Welcome friends! I have started this entry in the global technosphere because I have been in love with books since the age of 2. Among the busy business of being a new teacher, this is my outlet for sharing thoughts on a love of reading a wide variety of books. My inspiration can be summed up with a yearbook quote from a teacher written when I was 8: "To the only girl at recess I see reading a book. Good for you!"
My blog title is quoted from a classmate who asked me this once. Believe it or not, I've also heard it as a teacher :D

Wednesday, September 8, 2010

A Wednesday Top 10

This weekly meme is hosted by Jillian at Random Ramblings.  She poses this top 10 topic: 

Feel Good Books
"The books that will never fail to cheer me up, pick my mood up, get me out of a rut, and/or lift my spirits."

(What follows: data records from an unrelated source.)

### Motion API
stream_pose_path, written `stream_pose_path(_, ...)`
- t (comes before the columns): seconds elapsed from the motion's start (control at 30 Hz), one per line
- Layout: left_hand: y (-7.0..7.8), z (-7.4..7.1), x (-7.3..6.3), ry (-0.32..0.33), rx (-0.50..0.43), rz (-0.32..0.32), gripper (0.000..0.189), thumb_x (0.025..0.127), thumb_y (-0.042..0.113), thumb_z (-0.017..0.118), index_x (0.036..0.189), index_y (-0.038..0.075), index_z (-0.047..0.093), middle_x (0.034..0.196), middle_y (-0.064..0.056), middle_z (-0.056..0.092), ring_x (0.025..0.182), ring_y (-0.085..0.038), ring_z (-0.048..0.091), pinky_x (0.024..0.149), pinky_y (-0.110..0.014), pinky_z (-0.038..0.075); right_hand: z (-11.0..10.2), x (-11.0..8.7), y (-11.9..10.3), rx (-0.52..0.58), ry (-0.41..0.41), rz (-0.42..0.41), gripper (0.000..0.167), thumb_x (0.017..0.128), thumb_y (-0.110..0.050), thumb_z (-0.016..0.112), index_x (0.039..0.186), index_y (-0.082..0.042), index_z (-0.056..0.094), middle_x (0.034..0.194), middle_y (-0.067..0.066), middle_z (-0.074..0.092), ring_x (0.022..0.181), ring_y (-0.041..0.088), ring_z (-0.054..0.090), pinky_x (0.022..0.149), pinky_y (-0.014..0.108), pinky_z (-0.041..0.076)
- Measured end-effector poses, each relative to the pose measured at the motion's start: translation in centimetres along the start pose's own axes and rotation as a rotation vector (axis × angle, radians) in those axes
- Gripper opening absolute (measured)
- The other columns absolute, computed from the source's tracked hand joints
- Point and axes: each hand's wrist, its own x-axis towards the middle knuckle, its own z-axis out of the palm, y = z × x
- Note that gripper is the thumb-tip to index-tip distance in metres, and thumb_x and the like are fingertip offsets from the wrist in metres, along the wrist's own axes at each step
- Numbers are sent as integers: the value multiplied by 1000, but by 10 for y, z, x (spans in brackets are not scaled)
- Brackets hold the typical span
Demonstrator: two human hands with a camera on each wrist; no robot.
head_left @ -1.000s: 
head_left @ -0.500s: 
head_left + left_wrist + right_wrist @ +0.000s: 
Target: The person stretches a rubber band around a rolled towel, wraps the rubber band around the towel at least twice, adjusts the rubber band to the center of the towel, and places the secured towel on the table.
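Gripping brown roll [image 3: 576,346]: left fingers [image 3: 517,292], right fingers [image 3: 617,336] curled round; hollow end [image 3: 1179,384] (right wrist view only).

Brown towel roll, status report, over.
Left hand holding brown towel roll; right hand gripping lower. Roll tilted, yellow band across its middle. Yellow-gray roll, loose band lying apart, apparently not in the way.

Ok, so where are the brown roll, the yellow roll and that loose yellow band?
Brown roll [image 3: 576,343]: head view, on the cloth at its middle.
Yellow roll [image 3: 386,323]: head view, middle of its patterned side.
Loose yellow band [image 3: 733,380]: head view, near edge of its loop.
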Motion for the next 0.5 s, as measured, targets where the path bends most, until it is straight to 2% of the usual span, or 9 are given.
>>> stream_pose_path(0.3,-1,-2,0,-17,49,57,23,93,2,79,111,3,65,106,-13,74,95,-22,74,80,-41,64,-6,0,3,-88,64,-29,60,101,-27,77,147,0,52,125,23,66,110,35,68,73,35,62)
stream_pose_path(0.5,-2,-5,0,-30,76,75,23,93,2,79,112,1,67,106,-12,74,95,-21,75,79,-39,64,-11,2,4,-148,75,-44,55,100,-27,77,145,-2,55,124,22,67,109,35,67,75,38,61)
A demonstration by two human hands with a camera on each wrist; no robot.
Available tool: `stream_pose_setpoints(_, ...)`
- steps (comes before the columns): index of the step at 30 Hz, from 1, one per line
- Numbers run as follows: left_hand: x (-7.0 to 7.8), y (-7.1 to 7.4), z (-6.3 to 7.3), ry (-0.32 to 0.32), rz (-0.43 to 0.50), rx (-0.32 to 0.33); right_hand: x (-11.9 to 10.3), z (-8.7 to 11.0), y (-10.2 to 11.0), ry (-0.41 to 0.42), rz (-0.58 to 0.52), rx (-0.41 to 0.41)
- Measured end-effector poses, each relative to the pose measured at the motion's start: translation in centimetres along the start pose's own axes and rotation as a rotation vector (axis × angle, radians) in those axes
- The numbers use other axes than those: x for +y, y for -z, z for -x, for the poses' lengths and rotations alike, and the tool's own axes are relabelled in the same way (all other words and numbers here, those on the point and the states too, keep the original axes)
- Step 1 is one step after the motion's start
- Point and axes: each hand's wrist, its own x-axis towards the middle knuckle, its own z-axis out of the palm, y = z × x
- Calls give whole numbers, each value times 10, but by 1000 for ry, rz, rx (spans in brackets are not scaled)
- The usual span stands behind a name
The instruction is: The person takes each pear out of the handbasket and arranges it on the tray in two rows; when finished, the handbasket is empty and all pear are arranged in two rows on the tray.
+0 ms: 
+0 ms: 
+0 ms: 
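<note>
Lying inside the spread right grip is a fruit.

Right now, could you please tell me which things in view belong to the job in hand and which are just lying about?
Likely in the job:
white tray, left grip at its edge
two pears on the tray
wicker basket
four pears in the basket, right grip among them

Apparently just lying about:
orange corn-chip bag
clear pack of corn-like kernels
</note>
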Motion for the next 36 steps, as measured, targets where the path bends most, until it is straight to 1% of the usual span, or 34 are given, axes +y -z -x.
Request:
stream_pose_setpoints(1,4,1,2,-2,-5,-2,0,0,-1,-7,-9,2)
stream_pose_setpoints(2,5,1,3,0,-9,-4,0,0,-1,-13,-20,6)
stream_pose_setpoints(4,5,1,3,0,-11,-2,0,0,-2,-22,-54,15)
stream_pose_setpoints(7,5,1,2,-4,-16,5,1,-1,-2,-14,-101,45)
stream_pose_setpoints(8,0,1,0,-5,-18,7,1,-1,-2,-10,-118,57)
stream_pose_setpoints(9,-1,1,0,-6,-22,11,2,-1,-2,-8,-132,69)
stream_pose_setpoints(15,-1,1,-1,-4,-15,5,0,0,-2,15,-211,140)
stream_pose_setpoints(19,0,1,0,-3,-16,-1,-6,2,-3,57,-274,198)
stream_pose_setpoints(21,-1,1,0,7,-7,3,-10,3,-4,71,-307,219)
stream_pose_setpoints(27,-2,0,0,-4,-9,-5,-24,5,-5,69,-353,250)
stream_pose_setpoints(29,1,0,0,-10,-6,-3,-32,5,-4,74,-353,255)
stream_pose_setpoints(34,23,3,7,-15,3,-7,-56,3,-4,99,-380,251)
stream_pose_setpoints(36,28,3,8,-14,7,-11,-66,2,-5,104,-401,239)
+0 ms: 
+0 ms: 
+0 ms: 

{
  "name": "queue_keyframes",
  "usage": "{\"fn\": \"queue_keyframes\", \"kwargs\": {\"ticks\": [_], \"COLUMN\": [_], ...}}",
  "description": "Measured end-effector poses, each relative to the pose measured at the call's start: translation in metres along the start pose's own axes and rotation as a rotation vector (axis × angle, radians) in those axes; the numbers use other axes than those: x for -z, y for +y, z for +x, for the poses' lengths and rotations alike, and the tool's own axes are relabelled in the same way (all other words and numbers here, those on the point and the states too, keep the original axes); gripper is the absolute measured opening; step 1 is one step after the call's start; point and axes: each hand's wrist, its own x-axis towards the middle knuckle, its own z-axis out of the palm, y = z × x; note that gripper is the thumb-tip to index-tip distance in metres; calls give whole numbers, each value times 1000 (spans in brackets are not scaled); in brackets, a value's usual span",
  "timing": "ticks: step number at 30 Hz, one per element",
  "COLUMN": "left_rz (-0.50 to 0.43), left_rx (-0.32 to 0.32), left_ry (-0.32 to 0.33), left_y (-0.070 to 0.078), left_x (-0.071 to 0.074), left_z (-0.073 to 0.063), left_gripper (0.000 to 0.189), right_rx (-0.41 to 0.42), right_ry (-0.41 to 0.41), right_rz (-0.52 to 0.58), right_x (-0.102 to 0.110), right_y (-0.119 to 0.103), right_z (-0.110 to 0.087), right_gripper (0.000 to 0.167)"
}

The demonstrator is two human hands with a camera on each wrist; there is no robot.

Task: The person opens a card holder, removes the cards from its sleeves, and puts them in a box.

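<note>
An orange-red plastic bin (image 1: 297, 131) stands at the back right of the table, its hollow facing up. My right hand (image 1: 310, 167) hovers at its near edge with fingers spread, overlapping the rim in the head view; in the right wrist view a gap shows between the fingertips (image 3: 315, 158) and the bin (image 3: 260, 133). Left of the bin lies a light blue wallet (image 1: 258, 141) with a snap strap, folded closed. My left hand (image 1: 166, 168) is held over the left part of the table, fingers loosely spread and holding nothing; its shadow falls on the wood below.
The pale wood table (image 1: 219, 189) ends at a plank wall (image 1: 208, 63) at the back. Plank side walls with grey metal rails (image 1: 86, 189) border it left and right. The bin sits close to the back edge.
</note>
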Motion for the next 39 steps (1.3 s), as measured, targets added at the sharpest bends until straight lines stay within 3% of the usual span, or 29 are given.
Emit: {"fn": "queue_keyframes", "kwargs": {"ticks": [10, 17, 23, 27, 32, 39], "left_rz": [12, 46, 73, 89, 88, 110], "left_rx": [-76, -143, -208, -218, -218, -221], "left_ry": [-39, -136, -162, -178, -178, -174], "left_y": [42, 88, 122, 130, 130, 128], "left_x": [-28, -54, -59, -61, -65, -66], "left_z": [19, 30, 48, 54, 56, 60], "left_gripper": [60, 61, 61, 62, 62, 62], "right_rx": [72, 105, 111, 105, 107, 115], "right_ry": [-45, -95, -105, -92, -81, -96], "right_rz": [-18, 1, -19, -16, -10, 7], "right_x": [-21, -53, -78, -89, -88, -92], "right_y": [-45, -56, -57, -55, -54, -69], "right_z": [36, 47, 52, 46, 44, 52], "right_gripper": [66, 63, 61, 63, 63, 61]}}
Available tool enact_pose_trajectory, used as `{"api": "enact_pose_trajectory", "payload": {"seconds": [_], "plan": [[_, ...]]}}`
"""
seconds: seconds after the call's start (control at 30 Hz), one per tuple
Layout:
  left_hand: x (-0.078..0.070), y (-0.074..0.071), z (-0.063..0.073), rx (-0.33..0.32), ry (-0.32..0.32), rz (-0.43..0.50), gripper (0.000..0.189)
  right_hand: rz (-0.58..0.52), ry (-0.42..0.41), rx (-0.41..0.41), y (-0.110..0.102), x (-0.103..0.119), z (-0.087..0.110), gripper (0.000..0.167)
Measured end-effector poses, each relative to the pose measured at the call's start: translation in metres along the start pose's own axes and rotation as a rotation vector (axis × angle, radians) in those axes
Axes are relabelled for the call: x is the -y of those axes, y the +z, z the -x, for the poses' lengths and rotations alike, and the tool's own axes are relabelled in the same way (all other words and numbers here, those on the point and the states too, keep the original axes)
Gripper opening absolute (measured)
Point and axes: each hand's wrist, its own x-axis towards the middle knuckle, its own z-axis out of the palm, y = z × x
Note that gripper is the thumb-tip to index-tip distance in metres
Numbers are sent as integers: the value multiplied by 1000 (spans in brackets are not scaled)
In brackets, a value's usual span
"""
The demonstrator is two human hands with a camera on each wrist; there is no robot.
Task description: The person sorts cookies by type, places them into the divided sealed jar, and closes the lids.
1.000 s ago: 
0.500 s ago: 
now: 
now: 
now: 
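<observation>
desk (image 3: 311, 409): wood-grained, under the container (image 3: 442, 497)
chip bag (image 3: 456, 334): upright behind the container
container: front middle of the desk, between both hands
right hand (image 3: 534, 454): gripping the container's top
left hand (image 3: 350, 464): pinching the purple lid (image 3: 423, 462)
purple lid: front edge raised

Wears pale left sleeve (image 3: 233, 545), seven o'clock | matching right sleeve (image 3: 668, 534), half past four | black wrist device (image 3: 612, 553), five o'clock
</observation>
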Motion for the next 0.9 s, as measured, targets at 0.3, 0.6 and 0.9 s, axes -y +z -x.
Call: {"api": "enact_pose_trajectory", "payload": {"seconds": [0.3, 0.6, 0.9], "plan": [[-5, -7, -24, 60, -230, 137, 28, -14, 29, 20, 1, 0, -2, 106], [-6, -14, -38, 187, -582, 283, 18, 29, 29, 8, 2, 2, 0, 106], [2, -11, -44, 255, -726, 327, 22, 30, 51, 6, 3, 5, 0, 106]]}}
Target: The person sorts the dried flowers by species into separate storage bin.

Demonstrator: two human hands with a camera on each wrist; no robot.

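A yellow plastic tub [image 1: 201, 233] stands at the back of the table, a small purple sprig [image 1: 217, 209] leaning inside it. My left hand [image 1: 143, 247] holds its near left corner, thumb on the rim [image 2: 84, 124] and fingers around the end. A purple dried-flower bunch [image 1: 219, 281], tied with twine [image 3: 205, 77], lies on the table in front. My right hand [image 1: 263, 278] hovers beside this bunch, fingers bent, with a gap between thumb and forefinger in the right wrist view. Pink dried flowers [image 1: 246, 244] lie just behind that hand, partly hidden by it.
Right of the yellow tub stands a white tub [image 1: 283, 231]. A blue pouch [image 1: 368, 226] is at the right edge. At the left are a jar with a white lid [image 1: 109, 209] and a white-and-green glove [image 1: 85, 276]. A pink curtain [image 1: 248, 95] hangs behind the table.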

A good book never ages & can be revisited over again to be enjoyed on a different level of experience: finding things you didn't notice before, knowing the outcome & being able to feel the emotions expressed even deeper.

To be honest, I'm not much of a "re-reader" so choosing 10 books I have re-read, let alone re-read many times over as a comfort, is a challenge for me.  I guess movies are more of my comfort forte.  So, my choices may not be "comfort reading" to everyone, but they are books that have captivated me on more than 1 occasion & have stuck with me over time.

Here goes nothing...In no particular order, here's a list of 10, with some titles linked to my reviews:

1)  K-PAX- Gene Brewer
The captivating movie convinced me to try the book & I am still completely mystified and taken with it.  It's a blend of sci-fi, fantasy, mystery, and philosophy that may expand your thinking about the existence of life in the universe beyond Earth.

2)  Different Seasons- Stephen King
How creepy is that cover?!?  It looks like an homage to the 2001: A Space Odyssey star baby.  This collection of 4 novellas is a masterpiece, allowing King to return to his roots in the shorter genre.  Two, if not three, of the stories will sound familiar.  Rita Hayworth & the Shawshank Redemption was adapted into one of the greatest critical films ever and The Body became the beloved coming-of-age tale Stand By Me.  A third story of the same title became the less than reputable Apt Pupil.  The final chapter of this collection, The Breathing Method, leaves your spine tingling long after finishing it.  This set of short stories together can easily compete with King's other accomplished novels as his best work.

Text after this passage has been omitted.